• Task prompt
Retype all of the listing exactly, with no pictures.

• Given information
────────────────────
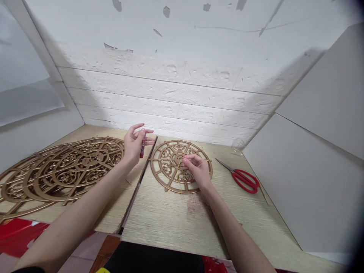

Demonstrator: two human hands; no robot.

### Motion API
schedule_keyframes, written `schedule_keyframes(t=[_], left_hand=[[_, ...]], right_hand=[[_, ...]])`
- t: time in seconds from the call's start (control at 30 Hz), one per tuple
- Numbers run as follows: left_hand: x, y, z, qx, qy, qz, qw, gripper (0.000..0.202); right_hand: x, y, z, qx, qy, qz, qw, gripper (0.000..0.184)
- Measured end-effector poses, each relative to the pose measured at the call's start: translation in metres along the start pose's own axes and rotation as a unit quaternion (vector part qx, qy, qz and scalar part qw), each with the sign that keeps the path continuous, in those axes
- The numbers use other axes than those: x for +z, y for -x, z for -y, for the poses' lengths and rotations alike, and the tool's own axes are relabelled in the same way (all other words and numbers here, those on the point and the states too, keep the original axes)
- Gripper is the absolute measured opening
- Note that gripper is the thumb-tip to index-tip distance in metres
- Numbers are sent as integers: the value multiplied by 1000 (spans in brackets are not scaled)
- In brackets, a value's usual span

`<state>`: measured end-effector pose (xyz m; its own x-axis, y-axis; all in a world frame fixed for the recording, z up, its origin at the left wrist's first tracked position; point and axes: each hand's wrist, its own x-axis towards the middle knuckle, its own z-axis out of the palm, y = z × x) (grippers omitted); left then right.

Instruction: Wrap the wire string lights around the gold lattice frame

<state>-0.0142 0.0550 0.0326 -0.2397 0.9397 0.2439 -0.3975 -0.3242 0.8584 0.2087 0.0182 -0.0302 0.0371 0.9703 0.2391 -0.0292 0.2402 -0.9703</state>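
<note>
My left hand [133,147] is raised above the gap between two boards, gripping a slim red printed tube [142,147] whose exact kind I cannot make out. Its other fingers are stretched out to the right. Flat on the right board lies a round gold openwork panel [151,163] with spokes and scroll patterns. Over the panel's centre my right hand [199,170] pinches a thin yellow thread [178,172]. The thread trails down across the panel toward its near edge. Part of the panel's right side is hidden behind this hand.
On the left board rests a pile of similar gold panels [85,163], overlapping one another. Red-handled scissors [245,181] lie to the right, beside a thin strip [264,194]. A clear plastic piece [238,146] sits by the back wall. White walls enclose three sides.
</note>
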Motion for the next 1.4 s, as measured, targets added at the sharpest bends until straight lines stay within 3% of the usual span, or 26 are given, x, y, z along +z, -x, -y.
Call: schedule_keyframes(t=[0.2, 0.3, 0.53, 0.67, 0.8, 1.17, 1.4], left_hand=[[-9, -5, -3, 101, -28, -57, 993, 17], [-6, -1, 1, 104, -31, -38, 993, 11], [13, 24, 15, 10, -40, 105, 994, 19], [20, 36, 16, -93, -46, 206, 973, 21], [23, 41, 20, -184, -52, 251, 949, 23], [24, 45, 25, -191, -98, 285, 934, 30], [23, 44, 29, -160, -101, 313, 931, 35]], right_hand=[[-2, 0, 4, -23, 42, -25, 999, 25], [-4, 0, 4, -37, 62, -37, 997, 25], [-3, -1, 0, -35, 62, -21, 997, 23], [2, 2, 2, -31, 48, -6, 998, 23], [8, 5, 3, -32, 37, 19, 999, 25], [9, 7, -1, -73, 62, 25, 995, 21], [11, 8, -1, -99, 74, 22, 992, 19]])
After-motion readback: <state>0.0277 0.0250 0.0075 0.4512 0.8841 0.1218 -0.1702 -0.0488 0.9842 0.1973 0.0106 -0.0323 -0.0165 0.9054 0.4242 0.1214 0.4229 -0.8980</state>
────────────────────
• Exercise solution
Demonstrator: two human hands; no robot.

### Motion API
schedule_keyframes, written `schedule_keyframes(t=[_], left_hand=[[_, ...]], right_hand=[[_, ...]])`
- t: time in seconds from the call's start (control at 30 Hz), one per tuple
- Numbers run as follows: left_hand: x, y, z, qx, qy, qz, qw, gripper (0.000..0.202); right_hand: x, y, z, qx, qy, qz, qw, gripper (0.000..0.184)
- Measured end-effector poses, each relative to the pose measured at the call's start: translation in metres along the start pose's own axes and rotation as a unit quaternion (vector part qx, qy, qz and scalar part qw), each with the sign that keeps the path continuous, in those axes
- The numbers use other axes than those: x for +z, y for -x, z for -y, for the poses' lengths and rotations alike, and the tool's own axes are relabelled in the same way (all other words and numbers here, those on the point and the states too, keep the original axes)
- Gripper is the absolute measured opening
- Note that gripper is the thumb-tip to index-tip distance in metres
- Numbers are sent as integers: the value multiplied by 1000 (spans in brackets are not scaled)
- In brackets, a value's usual span

`<state>`: measured end-effector pose (xyz m; its own x-axis, y-axis; all in a world frame fixed for the recording, z up, its origin at the left wrist's first tracked position; point and axes: each hand's wrist, its own x-axis towards the middle knuckle, its own z-axis out of the palm, y = z × x) (grippers omitted); left then right.

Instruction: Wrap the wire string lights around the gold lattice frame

<state>-0.0142 0.0550 0.0326 -0.2397 0.9397 0.2439 -0.3975 -0.3242 0.8584 0.2087 0.0182 -0.0302 0.0371 0.9703 0.2391 -0.0292 0.2402 -0.9703</state>
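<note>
My left hand [133,147] is raised above the gap between two boards, gripping a slim red printed tube [142,147] whose exact kind I cannot make out. Its other fingers are stretched out to the right. Flat on the right board lies a round gold openwork panel [151,163] with spokes and scroll patterns. Over the panel's centre my right hand [199,170] pinches a thin yellow thread [178,172]. The thread trails down across the panel toward its near edge. Part of the panel's right side is hidden behind this hand.
On the left board rests a pile of similar gold panels [85,163], overlapping one another. Red-handled scissors [245,181] lie to the right, beside a thin strip [264,194]. A clear plastic piece [238,146] sits by the back wall. White walls enclose three sides.
</note>
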Motion for the next 1.4 s, as measured, targets added at the sharpest bends until straight lines stay within 3% of the usual span, or 26 are given, x, y, z along +z, -x, -y.
Call: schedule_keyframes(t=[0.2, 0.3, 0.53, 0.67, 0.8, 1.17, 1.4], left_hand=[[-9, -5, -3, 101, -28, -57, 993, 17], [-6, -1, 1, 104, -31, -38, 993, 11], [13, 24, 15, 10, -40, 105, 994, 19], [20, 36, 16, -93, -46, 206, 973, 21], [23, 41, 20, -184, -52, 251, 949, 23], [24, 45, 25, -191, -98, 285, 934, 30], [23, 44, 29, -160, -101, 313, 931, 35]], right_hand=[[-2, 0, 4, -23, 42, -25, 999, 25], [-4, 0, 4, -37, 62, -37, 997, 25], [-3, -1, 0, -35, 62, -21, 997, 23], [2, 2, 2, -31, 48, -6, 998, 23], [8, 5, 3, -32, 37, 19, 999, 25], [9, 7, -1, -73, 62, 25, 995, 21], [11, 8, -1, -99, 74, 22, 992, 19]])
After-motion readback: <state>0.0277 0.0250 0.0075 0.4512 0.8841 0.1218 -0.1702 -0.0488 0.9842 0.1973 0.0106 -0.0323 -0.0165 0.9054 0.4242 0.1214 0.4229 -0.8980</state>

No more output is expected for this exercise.